The reply should consist of the entire listing, word for word.

++++ Data

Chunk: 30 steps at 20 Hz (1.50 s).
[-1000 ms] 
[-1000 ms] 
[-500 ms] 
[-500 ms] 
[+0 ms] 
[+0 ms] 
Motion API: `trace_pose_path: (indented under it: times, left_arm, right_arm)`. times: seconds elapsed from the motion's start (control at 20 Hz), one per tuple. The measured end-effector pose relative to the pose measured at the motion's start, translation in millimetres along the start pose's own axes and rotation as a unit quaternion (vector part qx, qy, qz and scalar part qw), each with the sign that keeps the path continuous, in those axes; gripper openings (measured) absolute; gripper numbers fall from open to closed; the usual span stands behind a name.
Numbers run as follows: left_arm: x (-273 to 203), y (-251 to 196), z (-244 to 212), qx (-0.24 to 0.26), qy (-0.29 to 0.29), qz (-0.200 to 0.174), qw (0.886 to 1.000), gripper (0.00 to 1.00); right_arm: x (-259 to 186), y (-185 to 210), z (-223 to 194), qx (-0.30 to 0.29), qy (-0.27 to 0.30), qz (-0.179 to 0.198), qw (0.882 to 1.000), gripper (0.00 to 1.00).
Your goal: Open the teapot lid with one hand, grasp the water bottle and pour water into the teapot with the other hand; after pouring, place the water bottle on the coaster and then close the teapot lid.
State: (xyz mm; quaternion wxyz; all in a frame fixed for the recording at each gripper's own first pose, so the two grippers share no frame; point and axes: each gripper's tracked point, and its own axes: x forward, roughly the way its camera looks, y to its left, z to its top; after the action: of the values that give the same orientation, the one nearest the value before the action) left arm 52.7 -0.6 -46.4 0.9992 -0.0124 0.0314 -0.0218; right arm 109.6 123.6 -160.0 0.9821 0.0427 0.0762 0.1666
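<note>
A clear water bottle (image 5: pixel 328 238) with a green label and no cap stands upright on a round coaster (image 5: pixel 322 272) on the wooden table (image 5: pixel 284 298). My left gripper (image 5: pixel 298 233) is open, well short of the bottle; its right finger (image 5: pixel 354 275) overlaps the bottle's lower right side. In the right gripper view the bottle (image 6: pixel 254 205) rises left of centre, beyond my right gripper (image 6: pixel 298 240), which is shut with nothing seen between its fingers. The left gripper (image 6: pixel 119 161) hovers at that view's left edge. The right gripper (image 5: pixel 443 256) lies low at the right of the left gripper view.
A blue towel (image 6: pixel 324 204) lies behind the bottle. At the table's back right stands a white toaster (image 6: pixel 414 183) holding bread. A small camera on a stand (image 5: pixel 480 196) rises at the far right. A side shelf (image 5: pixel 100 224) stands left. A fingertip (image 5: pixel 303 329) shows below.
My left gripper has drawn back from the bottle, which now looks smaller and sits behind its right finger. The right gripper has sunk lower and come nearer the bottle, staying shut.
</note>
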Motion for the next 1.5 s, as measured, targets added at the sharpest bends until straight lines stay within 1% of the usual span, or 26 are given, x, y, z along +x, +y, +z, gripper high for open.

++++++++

> _Worked solution_:
Chunk: 30 steps at 20 Hz (1.50 s).
[-1000 ms] 
[-1000 ms] 
[-500 ms] 
[-500 ms] 
[+0 ms] 
[+0 ms] 
Motion API: `trace_pose_path: (indented under it: times, left_arm, right_arm)`. times: seconds elapsed from the motion's start (control at 20 Hz), one per tuple. The measured end-effector pose relative to the pose measured at the motion's start, translation in millimetres along the start pose's own axes and rotation as a unit quaternion (vector part qx, qy, qz and scalar part qw), each with the sign that keeps the path continuous, in those axes; gripper openings (measured) absolute; gripper numbers fall from open to closed; the usual span stands behind a name.
Numbers run as follows: left_arm: x (-273 to 203), y (-251 to 196), z (-244 to 212), qx (-0.24 to 0.26), qy (-0.29 to 0.29), qz (-0.200 to 0.174), qw (0.886 to 1.000), gripper (0.00 to 1.00); right_arm: x (-259 to 186), y (-185 to 210), z (-223 to 194), qx (-0.30 to 0.29), qy (-0.27 to 0.30), qz (-0.179 to 0.198), qw (0.882 to 1.000), gripper (0.00 to 1.00).
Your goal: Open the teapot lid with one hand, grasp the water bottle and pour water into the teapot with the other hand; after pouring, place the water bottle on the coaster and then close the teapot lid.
State: (xyz mm; quaternion wxyz; all in a frame fixed for the recording at each gripper's own first pose, so the two grippers share no frame; point and axes: each gripper's tracked point, and its own axes: x forward, roughly the way its camera looks, y to its left, z to its top; after the action: of the values that give the same orientation, the one nearest the value before the action) left arm 52.7 -0.6 -46.4 0.9992 -0.0124 0.0314 -0.0218; right arm 109.6 123.6 -160.0 0.9821 0.0427 0.0762 0.1666
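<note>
A clear water bottle (image 5: pixel 328 238) with a green label and no cap stands upright on a round coaster (image 5: pixel 322 272) on the wooden table (image 5: pixel 284 298). My left gripper (image 5: pixel 298 233) is open, well short of the bottle; its right finger (image 5: pixel 354 275) overlaps the bottle's lower right side. In the right gripper view the bottle (image 6: pixel 254 205) rises left of centre, beyond my right gripper (image 6: pixel 298 240), which is shut with nothing seen between its fingers. The left gripper (image 6: pixel 119 161) hovers at that view's left edge. The right gripper (image 5: pixel 443 256) lies low at the right of the left gripper view.
A blue towel (image 6: pixel 324 204) lies behind the bottle. At the table's back right stands a white toaster (image 6: pixel 414 183) holding bread. A small camera on a stand (image 5: pixel 480 196) rises at the far right. A side shelf (image 5: pixel 100 224) stands left. A fingertip (image 5: pixel 303 329) shows below.
My left gripper has drawn back from the bottle, which now looks smaller and sits behind its right finger. The right gripper has sunk lower and come nearer the bottle, staying shut.
</note>
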Motion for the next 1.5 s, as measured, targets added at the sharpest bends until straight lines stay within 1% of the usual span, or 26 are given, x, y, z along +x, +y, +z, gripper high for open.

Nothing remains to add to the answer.